Una corte dei miracoli che cerca disperatamente di salvaguardare privilegi conquistati con anni e anni di assoluta fedeltà al sovrano, di reiterati signorsì al capo supremo.
Un potere in affanno che continua a raccontarsi (e raccontare) la favola del consenso senza guardare in faccia la realtà di un paese che gli sta voltando le spalle: stufo, inorridito, stupito.
Un potere impaurito dal mondo, dalla vita, dai colori, dalla verità , che azzanna chiunque possa disturbare la sua triste decadenza.
Che vede chiunque non osanni il palazzo, chiunque voglia esercitare il diritto di parola come un nemico assoluto, come un nemico da eliminare, come un untore che porta l’atroce malattia del libero pensiero, dello spirito critico.

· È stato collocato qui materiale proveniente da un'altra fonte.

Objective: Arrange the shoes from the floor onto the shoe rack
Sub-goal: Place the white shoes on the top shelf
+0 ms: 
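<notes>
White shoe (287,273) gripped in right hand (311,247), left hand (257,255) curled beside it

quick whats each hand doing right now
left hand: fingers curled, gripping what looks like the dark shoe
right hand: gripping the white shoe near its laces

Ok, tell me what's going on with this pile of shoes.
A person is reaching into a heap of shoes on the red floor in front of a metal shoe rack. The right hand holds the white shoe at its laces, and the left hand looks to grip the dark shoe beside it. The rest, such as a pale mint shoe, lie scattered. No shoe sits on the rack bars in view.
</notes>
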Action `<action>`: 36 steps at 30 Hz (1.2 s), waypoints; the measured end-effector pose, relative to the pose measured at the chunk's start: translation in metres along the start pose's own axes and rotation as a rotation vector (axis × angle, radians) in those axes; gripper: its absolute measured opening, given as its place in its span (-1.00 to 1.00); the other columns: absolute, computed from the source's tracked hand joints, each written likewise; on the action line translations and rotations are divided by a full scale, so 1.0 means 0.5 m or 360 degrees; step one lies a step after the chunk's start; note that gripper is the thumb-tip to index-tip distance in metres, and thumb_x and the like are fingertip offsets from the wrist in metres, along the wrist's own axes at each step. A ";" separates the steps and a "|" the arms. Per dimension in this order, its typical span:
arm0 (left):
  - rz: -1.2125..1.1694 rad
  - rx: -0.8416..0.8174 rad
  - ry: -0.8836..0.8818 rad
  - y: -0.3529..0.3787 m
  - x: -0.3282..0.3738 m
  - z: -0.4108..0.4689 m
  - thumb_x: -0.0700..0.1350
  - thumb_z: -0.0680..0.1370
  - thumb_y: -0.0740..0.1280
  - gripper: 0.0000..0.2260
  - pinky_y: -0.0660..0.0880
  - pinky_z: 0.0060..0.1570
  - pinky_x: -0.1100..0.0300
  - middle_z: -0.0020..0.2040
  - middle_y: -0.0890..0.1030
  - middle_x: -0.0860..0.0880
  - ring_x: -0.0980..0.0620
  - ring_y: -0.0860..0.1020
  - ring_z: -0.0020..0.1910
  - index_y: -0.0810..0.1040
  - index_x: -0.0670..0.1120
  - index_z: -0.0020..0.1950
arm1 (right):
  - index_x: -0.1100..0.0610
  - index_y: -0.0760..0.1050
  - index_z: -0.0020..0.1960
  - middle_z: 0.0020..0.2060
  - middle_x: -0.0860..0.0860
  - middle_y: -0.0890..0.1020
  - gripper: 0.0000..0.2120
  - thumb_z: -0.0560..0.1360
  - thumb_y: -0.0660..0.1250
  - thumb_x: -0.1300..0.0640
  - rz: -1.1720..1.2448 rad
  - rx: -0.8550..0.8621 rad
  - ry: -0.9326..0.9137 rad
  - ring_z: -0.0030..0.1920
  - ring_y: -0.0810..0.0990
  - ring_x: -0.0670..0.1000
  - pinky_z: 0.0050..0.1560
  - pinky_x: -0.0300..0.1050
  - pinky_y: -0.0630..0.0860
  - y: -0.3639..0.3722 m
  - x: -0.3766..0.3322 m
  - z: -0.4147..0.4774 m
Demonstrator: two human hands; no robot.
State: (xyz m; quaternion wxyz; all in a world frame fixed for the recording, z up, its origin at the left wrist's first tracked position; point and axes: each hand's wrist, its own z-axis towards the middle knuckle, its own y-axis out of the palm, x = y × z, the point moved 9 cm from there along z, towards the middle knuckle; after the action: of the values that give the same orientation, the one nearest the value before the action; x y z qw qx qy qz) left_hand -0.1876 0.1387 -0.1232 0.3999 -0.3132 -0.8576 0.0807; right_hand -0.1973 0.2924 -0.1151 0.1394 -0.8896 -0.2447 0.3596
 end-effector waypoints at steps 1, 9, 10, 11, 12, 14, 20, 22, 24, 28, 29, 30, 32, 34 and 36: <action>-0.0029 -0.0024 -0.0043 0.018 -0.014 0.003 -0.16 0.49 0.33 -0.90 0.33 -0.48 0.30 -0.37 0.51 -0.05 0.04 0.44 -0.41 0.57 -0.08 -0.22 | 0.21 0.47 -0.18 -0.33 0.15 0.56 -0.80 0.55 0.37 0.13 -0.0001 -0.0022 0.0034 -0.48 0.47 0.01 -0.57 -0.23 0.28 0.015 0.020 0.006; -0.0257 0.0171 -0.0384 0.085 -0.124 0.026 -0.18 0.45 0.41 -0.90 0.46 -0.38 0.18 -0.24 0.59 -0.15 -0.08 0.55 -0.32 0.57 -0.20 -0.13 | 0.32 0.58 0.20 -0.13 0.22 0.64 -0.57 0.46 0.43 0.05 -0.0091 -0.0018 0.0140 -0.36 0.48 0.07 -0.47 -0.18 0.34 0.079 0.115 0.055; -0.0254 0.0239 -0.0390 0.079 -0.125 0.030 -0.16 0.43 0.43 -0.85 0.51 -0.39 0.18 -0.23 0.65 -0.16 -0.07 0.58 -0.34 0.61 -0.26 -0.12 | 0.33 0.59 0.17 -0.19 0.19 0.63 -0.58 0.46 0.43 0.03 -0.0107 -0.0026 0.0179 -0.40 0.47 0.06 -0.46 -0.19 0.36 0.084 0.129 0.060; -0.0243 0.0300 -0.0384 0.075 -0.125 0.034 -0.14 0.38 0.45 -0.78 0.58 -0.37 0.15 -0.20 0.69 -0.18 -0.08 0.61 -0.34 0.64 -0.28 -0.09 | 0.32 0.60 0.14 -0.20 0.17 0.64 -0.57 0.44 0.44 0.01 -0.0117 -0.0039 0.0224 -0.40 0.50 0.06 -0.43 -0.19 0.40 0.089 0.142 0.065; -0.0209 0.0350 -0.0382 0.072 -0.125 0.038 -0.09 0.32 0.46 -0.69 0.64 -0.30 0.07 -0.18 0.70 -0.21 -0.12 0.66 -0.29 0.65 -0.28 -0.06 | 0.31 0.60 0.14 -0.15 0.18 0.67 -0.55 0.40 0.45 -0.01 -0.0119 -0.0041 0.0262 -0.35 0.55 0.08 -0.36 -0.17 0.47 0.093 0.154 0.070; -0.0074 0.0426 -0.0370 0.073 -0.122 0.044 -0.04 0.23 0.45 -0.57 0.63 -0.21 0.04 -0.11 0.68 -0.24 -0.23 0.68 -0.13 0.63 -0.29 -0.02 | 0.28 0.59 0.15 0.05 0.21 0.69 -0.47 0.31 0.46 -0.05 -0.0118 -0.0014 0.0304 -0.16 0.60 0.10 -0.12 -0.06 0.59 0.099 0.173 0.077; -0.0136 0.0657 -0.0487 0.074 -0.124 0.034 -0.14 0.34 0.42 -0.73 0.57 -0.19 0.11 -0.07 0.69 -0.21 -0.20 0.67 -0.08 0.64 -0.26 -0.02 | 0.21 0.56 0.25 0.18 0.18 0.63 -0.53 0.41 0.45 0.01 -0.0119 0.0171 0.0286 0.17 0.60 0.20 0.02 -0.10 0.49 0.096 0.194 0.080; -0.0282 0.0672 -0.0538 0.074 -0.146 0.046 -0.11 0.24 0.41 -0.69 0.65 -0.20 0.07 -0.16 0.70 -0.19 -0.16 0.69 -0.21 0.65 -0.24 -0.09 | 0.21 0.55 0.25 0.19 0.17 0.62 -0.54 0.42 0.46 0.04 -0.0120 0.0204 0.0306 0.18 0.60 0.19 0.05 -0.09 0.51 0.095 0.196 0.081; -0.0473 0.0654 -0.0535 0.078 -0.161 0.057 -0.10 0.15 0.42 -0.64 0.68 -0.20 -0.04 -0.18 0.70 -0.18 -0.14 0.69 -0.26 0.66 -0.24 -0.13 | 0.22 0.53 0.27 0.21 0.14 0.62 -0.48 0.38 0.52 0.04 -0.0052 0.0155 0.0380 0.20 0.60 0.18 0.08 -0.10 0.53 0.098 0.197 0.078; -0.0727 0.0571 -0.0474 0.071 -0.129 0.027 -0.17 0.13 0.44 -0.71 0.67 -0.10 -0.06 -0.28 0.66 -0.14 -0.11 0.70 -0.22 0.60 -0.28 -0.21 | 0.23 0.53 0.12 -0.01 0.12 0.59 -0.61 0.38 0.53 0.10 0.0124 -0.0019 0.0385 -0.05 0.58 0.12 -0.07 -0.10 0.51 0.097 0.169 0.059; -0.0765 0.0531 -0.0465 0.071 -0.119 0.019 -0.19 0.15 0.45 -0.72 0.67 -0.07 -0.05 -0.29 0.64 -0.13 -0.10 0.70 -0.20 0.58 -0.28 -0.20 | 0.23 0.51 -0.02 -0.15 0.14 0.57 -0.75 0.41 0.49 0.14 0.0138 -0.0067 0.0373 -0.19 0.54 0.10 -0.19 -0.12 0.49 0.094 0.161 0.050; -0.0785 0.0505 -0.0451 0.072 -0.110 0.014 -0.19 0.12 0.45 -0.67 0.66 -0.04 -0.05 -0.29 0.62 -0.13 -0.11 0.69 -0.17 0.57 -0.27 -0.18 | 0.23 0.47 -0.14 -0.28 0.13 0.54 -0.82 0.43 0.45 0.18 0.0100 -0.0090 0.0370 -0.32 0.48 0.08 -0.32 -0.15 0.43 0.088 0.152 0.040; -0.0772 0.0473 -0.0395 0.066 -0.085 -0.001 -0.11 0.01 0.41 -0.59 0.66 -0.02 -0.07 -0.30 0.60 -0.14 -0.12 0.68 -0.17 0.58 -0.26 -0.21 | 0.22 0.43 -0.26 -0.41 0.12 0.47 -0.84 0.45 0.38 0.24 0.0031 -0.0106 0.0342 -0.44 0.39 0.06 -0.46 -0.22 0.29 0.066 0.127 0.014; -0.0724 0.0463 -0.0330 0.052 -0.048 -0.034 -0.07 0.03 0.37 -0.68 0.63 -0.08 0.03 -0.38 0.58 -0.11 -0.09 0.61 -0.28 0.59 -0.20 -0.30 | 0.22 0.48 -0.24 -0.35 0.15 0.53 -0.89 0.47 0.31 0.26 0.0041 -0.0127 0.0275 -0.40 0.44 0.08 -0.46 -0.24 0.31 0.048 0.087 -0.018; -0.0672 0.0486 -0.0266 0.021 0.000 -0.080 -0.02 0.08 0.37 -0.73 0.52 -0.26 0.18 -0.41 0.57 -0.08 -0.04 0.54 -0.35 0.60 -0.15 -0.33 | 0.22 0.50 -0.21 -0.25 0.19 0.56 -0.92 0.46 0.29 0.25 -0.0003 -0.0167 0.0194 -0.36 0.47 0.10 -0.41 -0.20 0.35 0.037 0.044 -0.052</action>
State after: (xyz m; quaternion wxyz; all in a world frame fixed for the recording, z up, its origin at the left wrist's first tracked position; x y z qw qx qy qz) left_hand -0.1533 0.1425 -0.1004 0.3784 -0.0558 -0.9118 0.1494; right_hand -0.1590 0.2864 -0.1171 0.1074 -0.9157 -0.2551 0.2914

E così può succedere di vedere attacchi preventivi a inchieste giornalistiche, in nome di un’insindacabilità considerata ormai come scudo assoluto, come salvacondotto per ogni comportamento, ogni errore, ogni distorsione.

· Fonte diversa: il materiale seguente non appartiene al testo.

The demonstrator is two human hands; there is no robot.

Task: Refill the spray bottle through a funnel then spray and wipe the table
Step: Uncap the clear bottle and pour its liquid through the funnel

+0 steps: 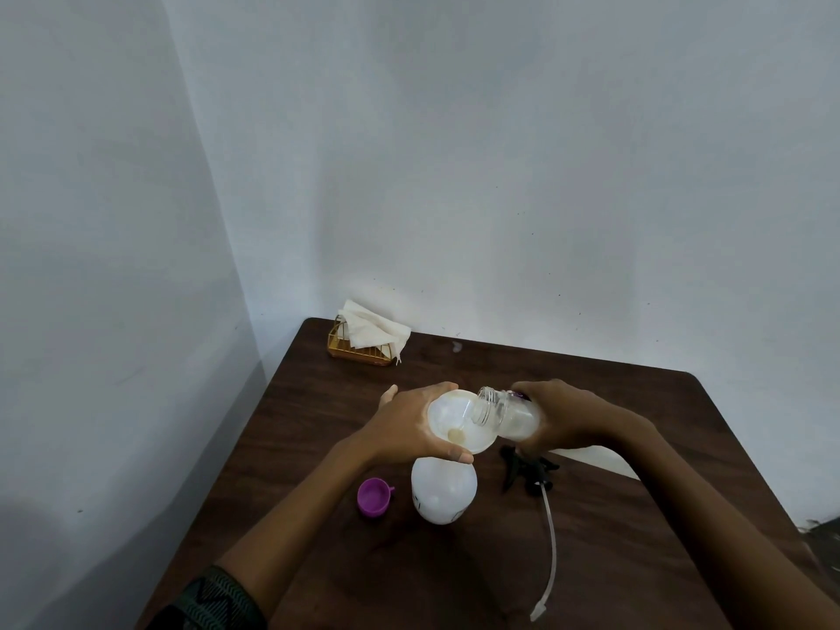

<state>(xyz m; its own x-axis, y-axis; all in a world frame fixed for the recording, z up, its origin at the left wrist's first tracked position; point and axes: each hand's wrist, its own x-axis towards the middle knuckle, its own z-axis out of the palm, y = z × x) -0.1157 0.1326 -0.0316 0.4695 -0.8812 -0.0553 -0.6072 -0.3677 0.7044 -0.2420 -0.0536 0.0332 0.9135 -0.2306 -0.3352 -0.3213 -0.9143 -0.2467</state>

Perchè il rapporto con l’informazione è la punta di un’iceberg, è la cartina di tornasole di come un potere vive se stesso e il suo rapporto col mondo esterno.
Ecco, a guardare in faccia gli scherani di Silvio Berlusconi li vedi terrorizzati da qualsiasi voce alternativa, da qualsiasi possibile crepa di un bunker sempre più buio, sempre più scomodo. Sempre più debole.
E allora hanno attaccato qualsiasi nemico potesse dar fastidio al manovratore.
Hanno attaccato il direttore dell’Avvenire Boffo.
Hanno cercato di massacrare mediaticamente Gianfranco Fini.
Hanno cercato di chiudere Annozero di Michele Santoro.
Adesso stanno cercando di togliere l’ossigeno alla trasmissione di Roberto Saviano.
Non sopportano chi spariglia le carte, non sopportano chi vuole ragionare senza obbedire.
Non sopportano che vuole raccontare il paese che è e non per quello che vorrebbero loro.
Non sopportano la complessità .
Una strategia suicida che li rinchiude sempre più dentro il loro bunker del pensiero.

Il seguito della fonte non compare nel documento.